## Aim of the task
Please output the listing that follows exactly, but keep all images out.
= Beginning of Section =
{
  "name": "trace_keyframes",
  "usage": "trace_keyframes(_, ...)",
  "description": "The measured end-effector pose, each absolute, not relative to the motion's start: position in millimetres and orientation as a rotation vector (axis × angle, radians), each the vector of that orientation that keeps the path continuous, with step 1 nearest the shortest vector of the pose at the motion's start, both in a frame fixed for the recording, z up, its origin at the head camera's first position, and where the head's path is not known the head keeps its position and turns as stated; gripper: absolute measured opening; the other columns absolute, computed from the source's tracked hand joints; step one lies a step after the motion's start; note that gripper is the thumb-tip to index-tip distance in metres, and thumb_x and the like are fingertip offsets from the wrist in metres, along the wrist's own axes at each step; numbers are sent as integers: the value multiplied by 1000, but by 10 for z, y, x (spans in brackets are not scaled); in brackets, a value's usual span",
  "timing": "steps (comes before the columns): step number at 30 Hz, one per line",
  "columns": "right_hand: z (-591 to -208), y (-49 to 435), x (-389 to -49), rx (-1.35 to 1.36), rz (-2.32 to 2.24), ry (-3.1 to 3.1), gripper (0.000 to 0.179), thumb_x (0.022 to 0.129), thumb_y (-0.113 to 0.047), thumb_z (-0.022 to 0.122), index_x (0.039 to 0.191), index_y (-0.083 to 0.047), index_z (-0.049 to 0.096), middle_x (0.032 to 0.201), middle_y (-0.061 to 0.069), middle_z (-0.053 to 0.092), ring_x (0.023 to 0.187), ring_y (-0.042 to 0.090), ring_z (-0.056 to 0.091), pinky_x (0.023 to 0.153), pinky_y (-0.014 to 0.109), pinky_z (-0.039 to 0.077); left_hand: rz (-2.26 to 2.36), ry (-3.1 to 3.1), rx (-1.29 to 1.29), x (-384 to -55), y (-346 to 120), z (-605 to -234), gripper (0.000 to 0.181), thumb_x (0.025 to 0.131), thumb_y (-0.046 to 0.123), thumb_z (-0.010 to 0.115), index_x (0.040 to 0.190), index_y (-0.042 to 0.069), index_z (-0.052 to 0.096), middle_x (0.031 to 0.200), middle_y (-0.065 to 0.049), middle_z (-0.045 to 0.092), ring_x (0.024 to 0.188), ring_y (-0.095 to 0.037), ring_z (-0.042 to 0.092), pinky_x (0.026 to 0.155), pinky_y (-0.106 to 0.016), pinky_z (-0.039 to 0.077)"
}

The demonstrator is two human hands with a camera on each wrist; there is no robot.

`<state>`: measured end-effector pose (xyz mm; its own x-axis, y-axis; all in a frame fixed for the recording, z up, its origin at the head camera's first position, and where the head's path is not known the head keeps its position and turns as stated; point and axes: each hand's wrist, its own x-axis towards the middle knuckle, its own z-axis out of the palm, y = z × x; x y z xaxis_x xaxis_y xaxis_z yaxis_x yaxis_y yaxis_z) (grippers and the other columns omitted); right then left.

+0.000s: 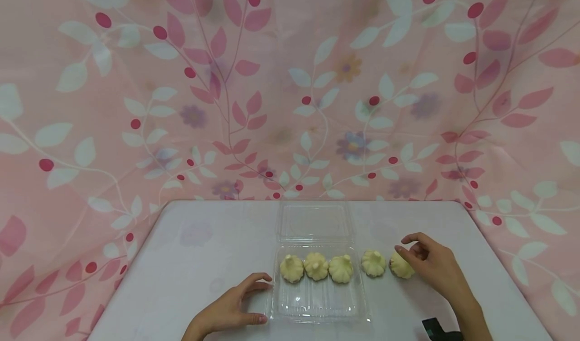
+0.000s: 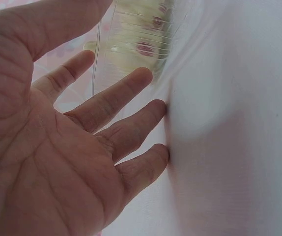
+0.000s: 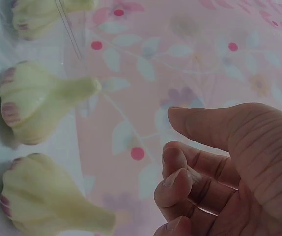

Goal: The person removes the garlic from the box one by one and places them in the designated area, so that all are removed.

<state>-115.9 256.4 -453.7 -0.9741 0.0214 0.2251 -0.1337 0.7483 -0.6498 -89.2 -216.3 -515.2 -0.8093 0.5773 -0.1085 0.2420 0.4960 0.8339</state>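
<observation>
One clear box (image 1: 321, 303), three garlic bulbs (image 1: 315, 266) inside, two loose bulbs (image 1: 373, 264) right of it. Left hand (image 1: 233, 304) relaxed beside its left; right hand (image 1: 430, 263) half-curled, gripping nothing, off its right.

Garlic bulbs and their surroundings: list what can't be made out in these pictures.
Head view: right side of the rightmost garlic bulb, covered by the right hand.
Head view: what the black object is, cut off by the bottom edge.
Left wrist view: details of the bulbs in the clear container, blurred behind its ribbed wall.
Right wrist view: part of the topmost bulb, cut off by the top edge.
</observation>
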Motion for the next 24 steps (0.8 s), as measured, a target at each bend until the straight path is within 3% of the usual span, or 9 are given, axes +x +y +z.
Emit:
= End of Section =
## Response area
{
  "name": "trace_keyframes",
  "usage": "trace_keyframes(_, ...)",
  "description": "The measured end-effector pose, each absolute, not relative to the motion's start: position in millimetres and orientation as a rotation vector (axis × angle, radians), each the vector of that orientation that keeps the path continuous, with step 1 nearest the shortest vector of the pose at the motion's start, both in a frame fixed for the recording, z up, its origin at the head camera's first position, and where the head's path is not known the head keeps its position and turns as stated; gripper: absolute measured opening; the other columns absolute, computed from the source's tracked hand joints; step one lies a step after the motion's start; note that gripper is the thumb-tip to index-tip distance in metres, and thumb_x and the like are fingertip offsets from the wrist in metres, along the wrist's own axes at each step; numbers are sent as integers: the value multiplied by 1000, but by 10 for z, y, x (spans in brackets are not scaled); in brackets, a value's usual span",
  "timing": "steps (comes before the columns): step number at 30 Hz, one per line",
  "columns": "right_hand: z (-591 to -208), y (-49 to 435), x (-389 to -49), rx (-1.35 to 1.36), rz (-2.32 to 2.24), ry (-3.1 to 3.1), gripper (0.000 to 0.179), thumb_x (0.022 to 0.129), thumb_y (-0.113 to 0.047), thumb_z (-0.022 to 0.122), index_x (0.039 to 0.191), index_y (-0.083 to 0.047), index_z (-0.049 to 0.096), middle_x (0.032 to 0.201), middle_y (-0.061 to 0.069), middle_z (-0.053 to 0.092), ring_x (0.023 to 0.187), ring_y (-0.042 to 0.090), ring_z (-0.056 to 0.091), pinky_x (0.023 to 0.153), pinky_y (-0.014 to 0.109), pinky_z (-0.039 to 0.077); left_hand: rz (-2.26 to 2.36), ry (-3.1 to 3.1), rx (-1.29 to 1.29), x (-384 to -55), y (-346 to 120), z (-605 to -234), gripper (0.000 to 0.181), thumb_x (0.025 to 0.131), thumb_y (-0.046 to 0.123), thumb_z (-0.010 to 0.115), index_x (0.040 to 0.190), index_y (-0.042 to 0.069), index_z (-0.052 to 0.096), middle_x (0.031 to 0.200), middle_y (-0.065 to 0.049), middle_z (-0.045 to 0.092), ring_x (0.024 to 0.188), ring_y (-0.095 to 0.037), ring_z (-0.042 to 0.092), pinky_x (0.026 to 0.155), pinky_y (-0.106 to 0.016), pinky_z (-0.039 to 0.077)"
}

The demonstrator is two human hands with a camera on each wrist; there is no robot.

`<state>`: measured end-effector pose (xyz mm; its own x-axis, y-axis; all in a frame fixed for the recording, z up, its origin at the head camera's first position, and where the head's path is not known the head keeps its position and turns as stated; point and axes: each hand's wrist, its own x-axis towards the middle knuckle, its own z-axis out of the palm, y = z × x; x y z xaxis_x xaxis_y xaxis_z yaxis_x yaxis_y yaxis_z) (grippers and the other columns omitted); right then left.

+0.000s: 
+0.000s: 
+0.000s: 

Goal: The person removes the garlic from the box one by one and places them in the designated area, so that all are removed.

<state>-115.9 256.4 -453.7 -0.9741 0.0214 0.2251 -0.1337 0.7483 -0.6498 -89.2 -216.3 -515.2 -0.8093 0.5773 -0.1085 0.2420 0.4960 0.8339</state>
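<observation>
One clear box (image 1: 321, 303), three garlic bulbs (image 1: 315, 266) inside, two loose bulbs (image 1: 373, 264) right of it. Left hand (image 1: 233, 304) relaxed beside its left; right hand (image 1: 430, 263) half-curled, gripping nothing, off its right.

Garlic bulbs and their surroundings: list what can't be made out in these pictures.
Head view: right side of the rightmost garlic bulb, covered by the right hand.
Head view: what the black object is, cut off by the bottom edge.
Left wrist view: details of the bulbs in the clear container, blurred behind its ribbed wall.
Right wrist view: part of the topmost bulb, cut off by the top edge.
</observation>
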Motion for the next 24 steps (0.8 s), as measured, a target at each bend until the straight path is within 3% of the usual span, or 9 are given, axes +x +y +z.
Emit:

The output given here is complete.